[What is required] Your result will be the set of lines with "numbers", copied from the material below.

[Data]
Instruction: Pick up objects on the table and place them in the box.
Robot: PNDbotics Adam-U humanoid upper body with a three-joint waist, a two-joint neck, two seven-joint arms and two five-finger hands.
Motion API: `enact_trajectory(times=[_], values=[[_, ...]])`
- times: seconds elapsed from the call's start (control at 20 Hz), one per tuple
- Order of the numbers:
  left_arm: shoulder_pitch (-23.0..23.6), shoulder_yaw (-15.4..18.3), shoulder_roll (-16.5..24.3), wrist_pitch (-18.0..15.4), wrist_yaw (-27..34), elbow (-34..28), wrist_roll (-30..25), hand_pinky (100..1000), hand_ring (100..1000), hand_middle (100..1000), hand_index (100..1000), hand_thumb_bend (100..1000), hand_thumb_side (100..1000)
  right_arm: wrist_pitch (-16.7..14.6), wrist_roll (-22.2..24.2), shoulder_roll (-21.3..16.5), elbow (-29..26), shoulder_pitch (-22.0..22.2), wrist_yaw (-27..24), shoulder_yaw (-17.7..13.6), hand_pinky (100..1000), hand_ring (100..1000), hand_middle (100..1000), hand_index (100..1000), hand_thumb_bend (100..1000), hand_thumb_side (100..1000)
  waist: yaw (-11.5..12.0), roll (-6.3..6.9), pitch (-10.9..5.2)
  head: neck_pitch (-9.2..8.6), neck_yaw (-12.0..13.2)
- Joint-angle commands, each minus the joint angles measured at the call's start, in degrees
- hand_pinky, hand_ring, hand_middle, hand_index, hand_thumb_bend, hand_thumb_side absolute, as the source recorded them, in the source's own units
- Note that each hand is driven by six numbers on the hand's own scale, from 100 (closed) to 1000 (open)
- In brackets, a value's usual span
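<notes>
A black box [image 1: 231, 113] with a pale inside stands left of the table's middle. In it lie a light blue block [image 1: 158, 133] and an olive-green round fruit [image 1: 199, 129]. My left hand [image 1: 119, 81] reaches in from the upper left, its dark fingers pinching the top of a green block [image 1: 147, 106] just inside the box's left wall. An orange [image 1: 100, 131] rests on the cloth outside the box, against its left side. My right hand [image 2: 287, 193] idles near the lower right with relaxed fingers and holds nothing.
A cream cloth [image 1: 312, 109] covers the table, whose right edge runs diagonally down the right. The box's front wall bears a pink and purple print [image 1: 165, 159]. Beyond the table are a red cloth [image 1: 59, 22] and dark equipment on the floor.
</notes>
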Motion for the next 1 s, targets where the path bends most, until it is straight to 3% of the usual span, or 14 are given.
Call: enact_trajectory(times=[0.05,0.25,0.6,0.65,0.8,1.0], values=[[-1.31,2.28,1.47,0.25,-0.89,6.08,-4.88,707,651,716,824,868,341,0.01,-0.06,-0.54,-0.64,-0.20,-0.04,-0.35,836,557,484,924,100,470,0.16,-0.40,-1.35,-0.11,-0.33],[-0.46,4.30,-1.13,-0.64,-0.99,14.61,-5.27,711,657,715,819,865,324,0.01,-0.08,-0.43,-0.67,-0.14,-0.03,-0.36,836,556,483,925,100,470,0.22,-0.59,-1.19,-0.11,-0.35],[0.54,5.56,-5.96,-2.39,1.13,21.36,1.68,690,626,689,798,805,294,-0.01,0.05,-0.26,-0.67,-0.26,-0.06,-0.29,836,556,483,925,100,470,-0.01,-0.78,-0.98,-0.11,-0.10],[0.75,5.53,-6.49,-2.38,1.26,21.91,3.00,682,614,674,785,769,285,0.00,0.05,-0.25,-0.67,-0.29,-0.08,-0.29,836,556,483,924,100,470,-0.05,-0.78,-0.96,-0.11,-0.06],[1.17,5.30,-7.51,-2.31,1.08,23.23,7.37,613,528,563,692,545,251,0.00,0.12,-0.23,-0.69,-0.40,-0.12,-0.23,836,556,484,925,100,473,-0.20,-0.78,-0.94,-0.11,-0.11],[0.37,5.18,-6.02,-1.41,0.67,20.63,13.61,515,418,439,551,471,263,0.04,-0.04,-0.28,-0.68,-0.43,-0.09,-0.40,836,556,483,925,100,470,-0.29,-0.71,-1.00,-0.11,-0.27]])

[Finished task]
- Order of the numbers:
- Note that each hand is driven by six numbers on the hand's own scale, from 100 (closed) to 1000 (open)

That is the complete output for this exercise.